Problem details
Go through the listing and set it down exactly, leaving out its pictures.

Input data
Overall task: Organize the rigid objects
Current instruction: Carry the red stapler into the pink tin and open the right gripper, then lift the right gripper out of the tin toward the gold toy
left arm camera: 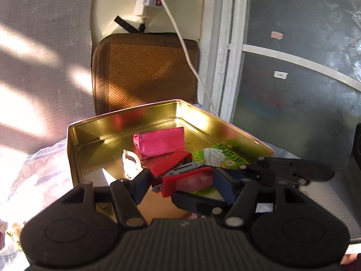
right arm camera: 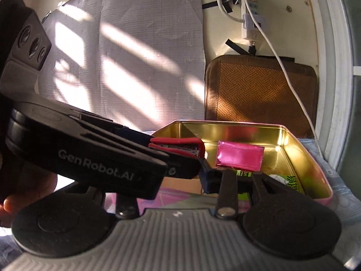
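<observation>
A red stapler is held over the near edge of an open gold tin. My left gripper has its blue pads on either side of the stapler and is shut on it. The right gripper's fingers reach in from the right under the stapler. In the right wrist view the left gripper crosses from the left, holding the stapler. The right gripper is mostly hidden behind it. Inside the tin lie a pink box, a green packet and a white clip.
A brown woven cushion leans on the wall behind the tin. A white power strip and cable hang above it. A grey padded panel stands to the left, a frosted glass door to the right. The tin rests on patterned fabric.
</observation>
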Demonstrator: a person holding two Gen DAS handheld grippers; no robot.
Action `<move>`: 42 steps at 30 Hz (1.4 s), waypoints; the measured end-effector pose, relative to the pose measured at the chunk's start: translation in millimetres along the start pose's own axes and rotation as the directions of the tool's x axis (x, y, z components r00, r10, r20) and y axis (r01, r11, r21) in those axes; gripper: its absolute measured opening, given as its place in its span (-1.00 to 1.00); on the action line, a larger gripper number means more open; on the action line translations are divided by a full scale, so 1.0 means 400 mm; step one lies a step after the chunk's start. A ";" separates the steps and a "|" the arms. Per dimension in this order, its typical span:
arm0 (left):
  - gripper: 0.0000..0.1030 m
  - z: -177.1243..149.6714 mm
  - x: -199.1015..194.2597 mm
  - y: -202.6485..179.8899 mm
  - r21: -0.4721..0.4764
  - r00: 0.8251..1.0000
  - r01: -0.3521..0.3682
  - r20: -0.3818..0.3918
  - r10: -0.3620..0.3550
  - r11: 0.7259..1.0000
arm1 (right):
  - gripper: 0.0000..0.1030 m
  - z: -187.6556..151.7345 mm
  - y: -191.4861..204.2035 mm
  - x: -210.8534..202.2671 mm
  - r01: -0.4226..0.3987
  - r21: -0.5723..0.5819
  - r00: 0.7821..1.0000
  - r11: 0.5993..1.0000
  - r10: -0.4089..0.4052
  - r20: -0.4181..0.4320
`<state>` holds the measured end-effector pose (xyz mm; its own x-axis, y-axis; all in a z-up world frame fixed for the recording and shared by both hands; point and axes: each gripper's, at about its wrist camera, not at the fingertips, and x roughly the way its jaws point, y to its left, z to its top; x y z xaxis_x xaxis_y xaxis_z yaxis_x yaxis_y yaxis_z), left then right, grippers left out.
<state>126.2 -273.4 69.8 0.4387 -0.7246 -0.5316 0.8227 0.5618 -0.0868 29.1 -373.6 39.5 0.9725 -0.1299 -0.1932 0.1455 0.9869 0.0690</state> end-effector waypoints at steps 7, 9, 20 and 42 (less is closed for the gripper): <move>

Task result
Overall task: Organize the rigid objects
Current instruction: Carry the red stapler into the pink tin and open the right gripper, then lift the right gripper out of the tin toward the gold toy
left arm camera: 
right arm camera: 
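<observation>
A red stapler is held over the near edge of an open gold tin. My left gripper has its blue pads on either side of the stapler and is shut on it. The right gripper's fingers reach in from the right under the stapler. In the right wrist view the left gripper crosses from the left, holding the stapler. The right gripper is mostly hidden behind it. Inside the tin lie a pink box, a green packet and a white clip.
A brown woven cushion leans on the wall behind the tin. A white power strip and cable hang above it. A grey padded panel stands to the left, a frosted glass door to the right. The tin rests on patterned fabric.
</observation>
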Demonstrator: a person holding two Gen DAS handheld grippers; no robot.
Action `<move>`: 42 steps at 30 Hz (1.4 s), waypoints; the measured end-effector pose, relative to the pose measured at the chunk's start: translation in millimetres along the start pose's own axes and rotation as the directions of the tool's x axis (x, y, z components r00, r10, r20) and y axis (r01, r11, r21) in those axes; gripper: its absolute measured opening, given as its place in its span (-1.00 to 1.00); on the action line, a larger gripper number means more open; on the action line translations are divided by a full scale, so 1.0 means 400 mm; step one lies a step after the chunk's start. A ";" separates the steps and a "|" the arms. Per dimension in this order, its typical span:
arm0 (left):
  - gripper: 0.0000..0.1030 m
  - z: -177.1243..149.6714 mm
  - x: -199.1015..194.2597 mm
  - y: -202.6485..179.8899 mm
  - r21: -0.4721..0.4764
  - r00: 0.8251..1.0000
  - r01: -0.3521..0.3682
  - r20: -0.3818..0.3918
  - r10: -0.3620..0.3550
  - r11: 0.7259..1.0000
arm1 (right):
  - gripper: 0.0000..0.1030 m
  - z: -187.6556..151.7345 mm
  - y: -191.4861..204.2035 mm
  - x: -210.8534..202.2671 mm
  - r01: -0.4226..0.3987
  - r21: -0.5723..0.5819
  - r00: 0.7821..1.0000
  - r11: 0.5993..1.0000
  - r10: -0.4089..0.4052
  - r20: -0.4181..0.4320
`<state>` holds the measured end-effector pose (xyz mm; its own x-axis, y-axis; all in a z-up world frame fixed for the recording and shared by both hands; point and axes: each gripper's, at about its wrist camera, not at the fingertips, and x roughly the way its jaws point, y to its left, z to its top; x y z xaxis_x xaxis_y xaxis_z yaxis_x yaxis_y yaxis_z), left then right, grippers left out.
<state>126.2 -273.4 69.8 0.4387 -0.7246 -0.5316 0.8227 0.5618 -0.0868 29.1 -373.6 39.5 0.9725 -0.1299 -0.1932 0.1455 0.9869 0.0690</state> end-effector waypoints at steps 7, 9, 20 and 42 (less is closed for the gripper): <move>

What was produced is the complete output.